5 pros and 5 cons to belonging to a networking group

It can be very difficult for small business owners, especially start-up soloprenuers to get a steady stream of new business. Websites help and do generate leads, as does social media but the #1 method of getting new business is via referrals and the best way of getting referrals is via a networking group. The choice of groups is vast, from informal groups like the local chamber of commerce, charity groups like Rotary International to very focused lead generating entities like LeTip and BNI.

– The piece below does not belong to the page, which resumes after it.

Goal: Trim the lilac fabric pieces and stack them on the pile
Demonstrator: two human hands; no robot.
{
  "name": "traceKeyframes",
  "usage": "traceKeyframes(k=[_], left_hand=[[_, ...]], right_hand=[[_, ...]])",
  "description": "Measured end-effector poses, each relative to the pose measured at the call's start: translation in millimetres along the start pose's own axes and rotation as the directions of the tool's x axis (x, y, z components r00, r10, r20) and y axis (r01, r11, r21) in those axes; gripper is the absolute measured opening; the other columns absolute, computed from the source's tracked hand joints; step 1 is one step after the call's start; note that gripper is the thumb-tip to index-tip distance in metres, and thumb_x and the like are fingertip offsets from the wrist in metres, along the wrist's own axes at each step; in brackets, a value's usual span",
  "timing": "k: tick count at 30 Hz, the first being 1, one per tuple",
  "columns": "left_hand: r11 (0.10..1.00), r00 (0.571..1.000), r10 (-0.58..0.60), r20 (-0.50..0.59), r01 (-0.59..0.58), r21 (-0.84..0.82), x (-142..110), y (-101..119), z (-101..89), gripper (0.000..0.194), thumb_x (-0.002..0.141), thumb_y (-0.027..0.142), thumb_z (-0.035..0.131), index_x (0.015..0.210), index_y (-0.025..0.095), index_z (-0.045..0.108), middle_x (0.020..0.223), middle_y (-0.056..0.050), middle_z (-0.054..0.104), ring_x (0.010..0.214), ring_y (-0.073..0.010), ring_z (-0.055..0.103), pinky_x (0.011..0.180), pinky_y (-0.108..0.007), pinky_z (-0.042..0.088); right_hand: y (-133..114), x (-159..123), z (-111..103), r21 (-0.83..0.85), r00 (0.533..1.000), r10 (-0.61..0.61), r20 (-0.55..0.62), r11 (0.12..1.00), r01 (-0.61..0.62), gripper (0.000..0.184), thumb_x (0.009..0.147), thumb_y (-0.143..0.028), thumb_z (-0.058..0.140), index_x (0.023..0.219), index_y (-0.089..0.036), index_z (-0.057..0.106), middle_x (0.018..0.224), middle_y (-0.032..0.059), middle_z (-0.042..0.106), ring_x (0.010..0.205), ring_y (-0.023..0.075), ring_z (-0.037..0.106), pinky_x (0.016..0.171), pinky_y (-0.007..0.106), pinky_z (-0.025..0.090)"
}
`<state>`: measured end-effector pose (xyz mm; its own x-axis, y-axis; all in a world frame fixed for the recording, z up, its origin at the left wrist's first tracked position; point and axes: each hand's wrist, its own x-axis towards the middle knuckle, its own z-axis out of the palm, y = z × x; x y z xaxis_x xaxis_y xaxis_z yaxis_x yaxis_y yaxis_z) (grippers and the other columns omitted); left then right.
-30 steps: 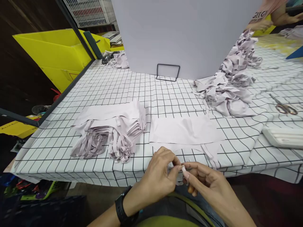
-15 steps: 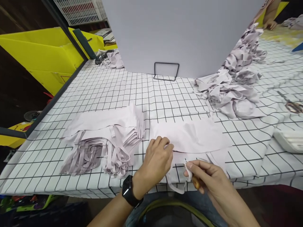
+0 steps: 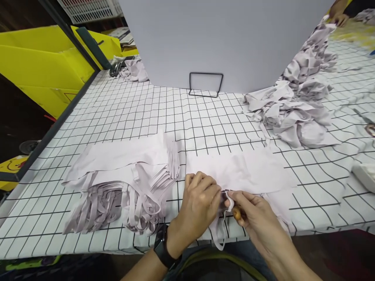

business networkingI’d suggest that a mixture of different types of networking groups works best. Here’s my list of 5 “pros” and 5”cons”:

The pros

  1. People do business with people they know and like and these networking groups are absolutely the best way to get to know new people. Although there’s no guarantee of ever getting anything from any particular prospect your chances increase dramatically when they know you personally.
  2. They get you out of the house/office/comfort zone. I work primarily from home and while I love the commute (I’m typing this in my pajamas!) it gets very boring when the only person I interact with is the dog! Sometimes you just need a different person’s perspective on things and a sounding board for your ideas.
  3. Personal development. Networking groups are a great place to learn new stuff. Whether it’s the intricacies of the new tax laws or how to use social media to your advantage, these groups offer terrific value for money. (I’m fortunate that I belong to a great regional chamber of commerce, the Morris County Chamber of Commerce that host a large number of great personal development seminars).
  4. You can become the expert. When you join a networking group and you have a particular area of expertise you can quickly become the expert in the group for the subject and use that as a springboard for other talking or teaching engagements.
  5. Making new friends. Not everything is about business and if you never do business with a particular person you meet through a group, but you end up playing golf or going to a ball game with them then in the scheme of things that’s probably going to end up being much better for your health and well-being.

The cons

  1. Time consuming. It’s entirely possible to spend all your time networking and not getting anything else done. It’s very important to prioritize the essential events from those that will drain your resources (and wallet – see below).
  2. No instant results. The relationships forged in these networking groups takes time to become cemented. Flitting in and out a groups without devoting both time and effort to them will result in disappointment.
  3. Expensive. Dues and fees for these networking groups can become a major expense particularly for a small business. When its $400 here, $150 there and $25 for each meeting – it very quickly adds up to significant amounts. You have to measure which ones work and which don’t and consolidate as necessary – just remember that not everything you get back can be measured directly in cash terms or ROI.
  4. Personality conflicts. When you join any group or team or organization there’s inevitably going to be some butting of heads. Very strong willed people are drawn to these groups, type A personalities who want to get their message across at all costs. You have to become adept at “ducking and weaving” to make sure their crap doesn’t stick to you!
  5. It might not work for you. You might have a very specific product or skill that doesn’t lend itself to being promoted via a small, local networking group. Brain surgeon and Astronaut come to mind as professions unlikely to get much traction at the local chamber of commerce. It doesn’t work for everyone – but until you try it you’ll never know!

What’s your experience with networking group?